Copy out all lines bearing the word "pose" from the listing below.

** Opening The input block **

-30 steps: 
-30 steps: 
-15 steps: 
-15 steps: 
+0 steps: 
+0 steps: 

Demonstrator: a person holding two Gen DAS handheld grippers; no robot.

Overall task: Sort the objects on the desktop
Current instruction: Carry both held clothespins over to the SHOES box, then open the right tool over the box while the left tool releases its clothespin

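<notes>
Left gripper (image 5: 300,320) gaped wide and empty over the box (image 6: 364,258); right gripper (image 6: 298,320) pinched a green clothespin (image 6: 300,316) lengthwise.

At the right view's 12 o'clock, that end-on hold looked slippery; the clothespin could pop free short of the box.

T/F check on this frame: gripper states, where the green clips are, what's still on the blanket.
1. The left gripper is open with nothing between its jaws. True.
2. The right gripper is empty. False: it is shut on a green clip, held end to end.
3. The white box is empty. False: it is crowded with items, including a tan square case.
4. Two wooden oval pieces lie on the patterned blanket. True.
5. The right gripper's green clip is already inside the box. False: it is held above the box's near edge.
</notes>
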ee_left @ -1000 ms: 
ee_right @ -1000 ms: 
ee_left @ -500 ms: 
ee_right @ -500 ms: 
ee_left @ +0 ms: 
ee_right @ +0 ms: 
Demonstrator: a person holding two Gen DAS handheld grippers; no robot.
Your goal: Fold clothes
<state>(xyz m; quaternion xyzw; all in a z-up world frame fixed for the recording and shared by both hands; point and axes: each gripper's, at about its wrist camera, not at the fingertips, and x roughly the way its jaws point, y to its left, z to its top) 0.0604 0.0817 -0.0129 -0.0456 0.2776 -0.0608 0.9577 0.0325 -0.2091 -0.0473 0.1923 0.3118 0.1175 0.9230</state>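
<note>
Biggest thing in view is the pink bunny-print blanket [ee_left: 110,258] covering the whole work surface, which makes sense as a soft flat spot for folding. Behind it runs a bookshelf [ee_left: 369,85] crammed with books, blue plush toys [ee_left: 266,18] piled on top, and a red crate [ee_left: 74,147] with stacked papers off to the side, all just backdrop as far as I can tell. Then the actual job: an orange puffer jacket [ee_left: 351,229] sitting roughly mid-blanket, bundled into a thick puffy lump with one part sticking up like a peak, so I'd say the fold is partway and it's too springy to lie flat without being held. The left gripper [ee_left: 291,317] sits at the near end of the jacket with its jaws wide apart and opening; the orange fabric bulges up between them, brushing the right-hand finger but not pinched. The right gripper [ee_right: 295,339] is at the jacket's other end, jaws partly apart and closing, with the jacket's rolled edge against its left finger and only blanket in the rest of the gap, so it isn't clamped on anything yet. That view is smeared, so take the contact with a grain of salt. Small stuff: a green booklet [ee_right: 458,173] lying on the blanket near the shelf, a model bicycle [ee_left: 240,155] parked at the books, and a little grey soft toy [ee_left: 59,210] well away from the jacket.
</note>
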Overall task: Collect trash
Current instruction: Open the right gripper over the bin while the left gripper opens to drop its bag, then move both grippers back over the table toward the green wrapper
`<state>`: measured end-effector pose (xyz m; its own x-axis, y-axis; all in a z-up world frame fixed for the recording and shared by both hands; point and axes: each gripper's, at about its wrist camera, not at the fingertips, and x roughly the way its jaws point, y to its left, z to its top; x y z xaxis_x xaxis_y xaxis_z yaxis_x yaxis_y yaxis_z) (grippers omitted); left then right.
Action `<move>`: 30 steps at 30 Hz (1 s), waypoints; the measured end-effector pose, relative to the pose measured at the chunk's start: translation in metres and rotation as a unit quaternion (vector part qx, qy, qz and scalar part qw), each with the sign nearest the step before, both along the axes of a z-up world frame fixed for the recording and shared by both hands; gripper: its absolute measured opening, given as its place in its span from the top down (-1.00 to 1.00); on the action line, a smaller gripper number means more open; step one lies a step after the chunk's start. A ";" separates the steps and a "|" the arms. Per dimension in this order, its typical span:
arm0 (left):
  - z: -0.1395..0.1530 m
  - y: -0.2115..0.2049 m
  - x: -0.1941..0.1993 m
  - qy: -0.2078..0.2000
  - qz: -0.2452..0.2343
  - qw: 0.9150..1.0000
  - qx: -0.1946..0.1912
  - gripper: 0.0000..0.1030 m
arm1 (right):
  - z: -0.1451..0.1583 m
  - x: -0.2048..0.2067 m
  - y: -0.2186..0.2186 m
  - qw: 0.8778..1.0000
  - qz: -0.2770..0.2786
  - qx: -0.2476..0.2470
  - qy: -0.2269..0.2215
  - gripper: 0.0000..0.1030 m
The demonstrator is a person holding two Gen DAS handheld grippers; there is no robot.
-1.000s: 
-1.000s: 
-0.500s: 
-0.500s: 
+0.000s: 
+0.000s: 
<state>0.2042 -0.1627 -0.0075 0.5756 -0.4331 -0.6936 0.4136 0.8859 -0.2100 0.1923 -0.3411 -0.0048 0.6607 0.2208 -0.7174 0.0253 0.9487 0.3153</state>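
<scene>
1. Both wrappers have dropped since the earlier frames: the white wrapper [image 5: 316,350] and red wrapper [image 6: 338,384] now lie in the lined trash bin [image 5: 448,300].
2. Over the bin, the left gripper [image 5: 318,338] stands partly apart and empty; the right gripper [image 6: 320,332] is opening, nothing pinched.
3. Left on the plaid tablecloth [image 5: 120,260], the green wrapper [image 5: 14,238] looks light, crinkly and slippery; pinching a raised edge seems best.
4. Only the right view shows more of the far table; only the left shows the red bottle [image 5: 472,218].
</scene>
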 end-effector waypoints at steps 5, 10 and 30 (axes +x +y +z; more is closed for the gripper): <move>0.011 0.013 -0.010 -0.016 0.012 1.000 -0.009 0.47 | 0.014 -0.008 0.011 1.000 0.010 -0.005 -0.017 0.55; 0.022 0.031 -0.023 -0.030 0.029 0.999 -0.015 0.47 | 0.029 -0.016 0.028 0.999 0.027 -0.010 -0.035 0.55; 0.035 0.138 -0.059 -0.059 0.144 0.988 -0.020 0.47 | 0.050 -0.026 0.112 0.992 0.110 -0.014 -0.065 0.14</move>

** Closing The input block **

→ **Expected answer**
`<state>`: measured end-effector pose (xyz m; its own x-axis, y-axis; all in a z-up world frame fixed for the recording and shared by both hands; point and axes: each gripper's, at about its wrist camera, not at the fingertips, and x roughly the way its jaws point, y to its left, z to its top; x y z xaxis_x xaxis_y xaxis_z yaxis_x yaxis_y yaxis_z) (grippers omitted); left then right.
Action `<move>`: 30 steps at 30 Hz (1 s), waypoints; the measured end-effector pose, relative to the pose measured at the chunk's start: translation in metres and rotation as a unit quaternion (vector part qx, qy, qz and scalar part qw), each with the sign nearest the step before, both along the axes of a z-up world frame fixed for the recording and shared by both hands; gripper: its absolute measured opening, given as its place in its span from the top down (-1.00 to 1.00); on the action line, a smaller gripper number means more open; step one lies a step after the chunk's start. A ";" separates the steps and a "|" the arms. Per dimension in this order, its typical span:

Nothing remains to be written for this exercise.